Dataset items:
• • •

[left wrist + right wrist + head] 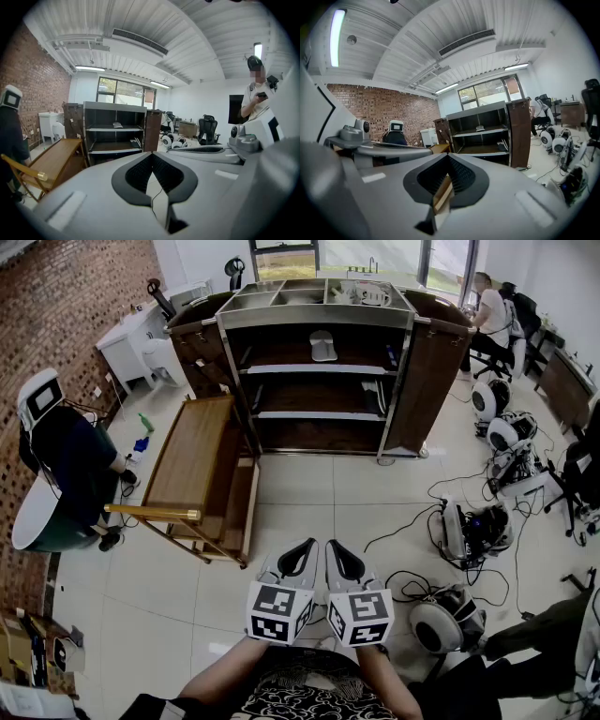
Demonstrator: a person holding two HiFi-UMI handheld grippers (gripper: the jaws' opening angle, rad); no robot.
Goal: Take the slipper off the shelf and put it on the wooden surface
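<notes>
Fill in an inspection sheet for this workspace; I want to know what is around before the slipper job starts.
Surface: wooden cart left of the shelf unit; nothing seen on its top.
Job's things: slipper lies on the upper shelf, untouched.
Clutter: green bottle on the floor beside the cart.
Grippers: left gripper and right gripper side by side, well short of the shelf, fingers shut, nothing held.
Cables: black cables loop over the floor at right, among round white machines.
Surroundings: brick wall at left; seated person far right.
</notes>
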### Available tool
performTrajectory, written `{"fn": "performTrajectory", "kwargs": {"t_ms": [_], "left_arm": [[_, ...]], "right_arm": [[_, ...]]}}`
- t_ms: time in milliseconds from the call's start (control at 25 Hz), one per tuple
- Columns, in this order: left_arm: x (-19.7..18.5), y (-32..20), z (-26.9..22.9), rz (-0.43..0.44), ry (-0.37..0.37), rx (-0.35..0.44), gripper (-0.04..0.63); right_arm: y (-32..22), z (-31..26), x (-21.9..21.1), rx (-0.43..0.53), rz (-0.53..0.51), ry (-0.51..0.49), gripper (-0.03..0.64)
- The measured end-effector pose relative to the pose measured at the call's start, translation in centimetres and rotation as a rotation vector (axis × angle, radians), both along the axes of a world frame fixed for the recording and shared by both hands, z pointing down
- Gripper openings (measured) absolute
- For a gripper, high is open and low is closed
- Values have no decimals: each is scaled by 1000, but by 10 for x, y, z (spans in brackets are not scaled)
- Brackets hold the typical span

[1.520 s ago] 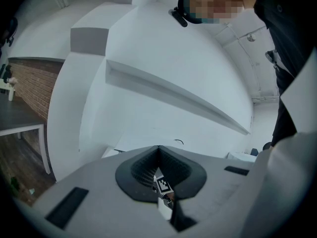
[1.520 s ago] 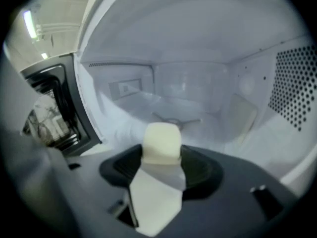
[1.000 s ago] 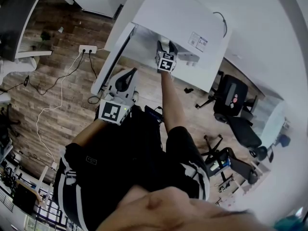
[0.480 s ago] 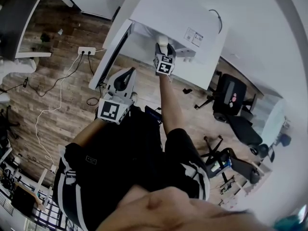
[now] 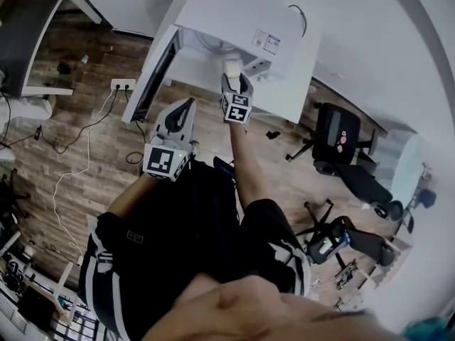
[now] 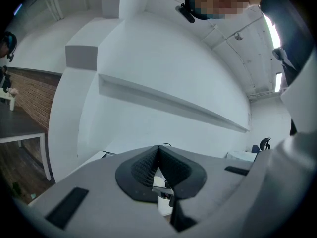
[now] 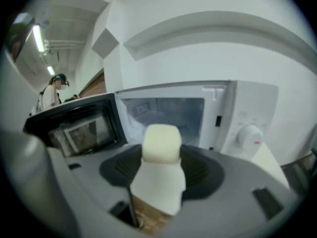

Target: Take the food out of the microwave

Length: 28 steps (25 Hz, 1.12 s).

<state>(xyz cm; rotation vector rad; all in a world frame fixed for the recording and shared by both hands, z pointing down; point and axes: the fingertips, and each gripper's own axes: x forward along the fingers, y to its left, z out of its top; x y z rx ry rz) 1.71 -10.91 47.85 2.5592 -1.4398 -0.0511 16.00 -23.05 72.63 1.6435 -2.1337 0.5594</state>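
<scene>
Over the white surface point(image 5: 281, 99), in the head view, the right claw point(image 5: 233, 78) is gripping the food point(image 5: 232, 67), a pale cream block. It is holding it just in front of the microwave point(image 5: 234, 9), whose door point(image 5: 151, 73) is hanging wide open to the left. The left claw point(image 5: 183, 114) is hovering lower, off the surface's front-left corner, close to the door.

Seen from the left claw's own camera, its jaws are pressing together on nothing and pointing at a white wall.

Seen from the right claw's camera, the jaws are clamping the food by its white wrapper, outside the oven, and the cavity behind is looking empty. I am judging the removal nearly done, with setting the food down, and perhaps closing the door, remaining.

The claw is cutting off the food's lower part, its kind is hard to tell, and it is partly hiding the cavity floor.
</scene>
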Motion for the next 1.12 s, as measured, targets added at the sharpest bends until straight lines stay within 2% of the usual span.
{"fn": "performTrajectory", "kwargs": {"t_ms": [160, 360, 760, 1120], "left_arm": [[18, 21, -4, 10, 4, -1, 31], [24, 46, -6, -19, -11, -4, 31], [7, 57, -6, -56, -37, 4, 31], [-14, 48, 2, -47, -32, 1, 31]], "right_arm": [[29, -14, 14, 23, 10, -29, 264], [66, -33, 29, 41, 23, -60, 263], [121, -87, 46, 135, 62, -99, 264], [157, -143, 30, 209, 84, -121, 264]]}}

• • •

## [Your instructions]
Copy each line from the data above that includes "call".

## [Written response]
- t_ms: time in milliseconds from the call's start (control at 25 Hz), one per tuple
- The measured end-effector pose relative to the pose measured at the call's start, translation in centimetres and rotation as a rotation vector (axis × angle, radians), both along the axes of a world frame fixed for the recording and shared by both hands, z pointing down

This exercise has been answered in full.